Niittyvirta and Aho installed a series of sensors on North Uist in the Outer Hebrides of the Scottish archipelago that interact with the tide. The sensors activate three synchronised beams of light, which represent a scientific estimate of the level that the sea could rise to if the earth continues to warm.
Called Lines, the installation – which cuts across the walls of a number of surrounding buildings – aims to serve as a visual warning of the long-term effects of climate change on the environment.
"The installation explores the catastrophic impact of our relationship with nature and its long-term effects," said the duo. "The work provokes a dialogue on how the rising sea-levels will affect coastal areas, its inhabitants and land usage in the future."
The lights were mounted onto aluminium channels that attached either to the walls of buildings or to steel stems protruding from the ground.
These were connected to sensors that activated the lights when there was a change in the tide and therefore the water-level.
"Art has the potential to convey scientific data, complex ideas and concepts, in a powerful way that words or graphs fall short of. Hopefully, through this work, people can better visualise and relate to [the] reality," said the artists.
The pair wanted to choose a remote location next to an ocean that was already affected by the surrounding waters for the installation.
"The creative process had a lot to do with a connection and co-existence between the contemporary society, development and oceans. We started the project within the context of physical positions of seaside communities and their futures," they said.
"We found out that the arts centre in Lochmaddy (Taigh Chearsabhagh Museum & Arts Centre), where the installation is situated, cannot develop due to the storm surge-heights so the sea-levels are already a real issue," they explained.
LED neon-rope lights were chosen to demonstrate to visitors the "not-too-distant reality" of rising sea-levels as a result of climate change.
"Humans have been influencing the climate since the beginning of the industrial revolution and the effects have only been accelerating. LED lights visually resonate with contemporary consumer society," said the artists.
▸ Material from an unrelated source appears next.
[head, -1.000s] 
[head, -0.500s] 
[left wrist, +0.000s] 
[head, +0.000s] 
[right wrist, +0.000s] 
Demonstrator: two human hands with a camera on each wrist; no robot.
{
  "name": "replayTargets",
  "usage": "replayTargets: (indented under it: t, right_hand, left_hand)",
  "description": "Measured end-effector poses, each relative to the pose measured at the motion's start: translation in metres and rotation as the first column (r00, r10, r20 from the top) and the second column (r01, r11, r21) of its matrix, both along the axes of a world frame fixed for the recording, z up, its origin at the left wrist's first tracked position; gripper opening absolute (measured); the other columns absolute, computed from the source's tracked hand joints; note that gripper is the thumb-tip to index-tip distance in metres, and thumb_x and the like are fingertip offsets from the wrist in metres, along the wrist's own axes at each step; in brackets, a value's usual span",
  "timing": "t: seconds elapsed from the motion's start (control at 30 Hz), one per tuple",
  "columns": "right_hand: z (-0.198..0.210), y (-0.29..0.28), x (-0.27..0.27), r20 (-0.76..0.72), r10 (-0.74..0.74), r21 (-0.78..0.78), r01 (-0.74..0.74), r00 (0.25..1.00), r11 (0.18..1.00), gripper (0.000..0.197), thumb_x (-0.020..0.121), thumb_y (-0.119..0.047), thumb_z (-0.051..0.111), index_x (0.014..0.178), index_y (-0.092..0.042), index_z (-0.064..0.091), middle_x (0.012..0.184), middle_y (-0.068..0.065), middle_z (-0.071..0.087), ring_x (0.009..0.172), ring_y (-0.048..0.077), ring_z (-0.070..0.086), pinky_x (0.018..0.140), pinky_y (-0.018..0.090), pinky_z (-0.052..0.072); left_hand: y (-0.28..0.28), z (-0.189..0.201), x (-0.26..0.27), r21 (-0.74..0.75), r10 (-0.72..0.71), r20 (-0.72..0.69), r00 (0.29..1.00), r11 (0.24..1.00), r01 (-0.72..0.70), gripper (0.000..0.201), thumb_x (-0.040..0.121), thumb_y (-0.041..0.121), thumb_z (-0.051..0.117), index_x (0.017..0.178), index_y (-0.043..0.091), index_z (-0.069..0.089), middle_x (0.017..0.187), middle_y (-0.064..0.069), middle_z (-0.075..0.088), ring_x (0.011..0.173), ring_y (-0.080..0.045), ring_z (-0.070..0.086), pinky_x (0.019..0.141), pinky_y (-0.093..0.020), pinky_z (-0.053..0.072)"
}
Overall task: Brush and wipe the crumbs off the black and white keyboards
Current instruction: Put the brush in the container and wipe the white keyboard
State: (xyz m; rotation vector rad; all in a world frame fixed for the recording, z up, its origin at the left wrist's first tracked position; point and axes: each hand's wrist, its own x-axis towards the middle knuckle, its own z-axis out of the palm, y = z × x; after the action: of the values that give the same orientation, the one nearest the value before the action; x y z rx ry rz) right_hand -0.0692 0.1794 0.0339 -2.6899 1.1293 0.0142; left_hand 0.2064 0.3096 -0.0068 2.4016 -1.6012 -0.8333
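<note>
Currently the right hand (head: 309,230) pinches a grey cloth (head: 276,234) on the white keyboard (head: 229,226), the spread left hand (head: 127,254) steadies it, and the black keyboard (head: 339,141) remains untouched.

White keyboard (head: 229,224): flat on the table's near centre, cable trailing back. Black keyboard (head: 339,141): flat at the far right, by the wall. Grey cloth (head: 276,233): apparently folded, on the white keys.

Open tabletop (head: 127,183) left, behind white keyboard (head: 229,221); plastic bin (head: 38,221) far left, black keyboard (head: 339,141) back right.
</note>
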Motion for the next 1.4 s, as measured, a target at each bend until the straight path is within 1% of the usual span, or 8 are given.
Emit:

"We felt that this solution possibly illustrates dystopian projections of the sea-level rise in the most tangible way: a threat that is encountered within coastal communities all over the world," they explained.
In a similar attempt to highlight the effects of climate change on the environment, last year Danish-Icelandic artist Olafur Eliasson extracted 30 blocks of glacial ice from the waters surrounding Greenland and placed them in public spaces across London, where they were left to melt.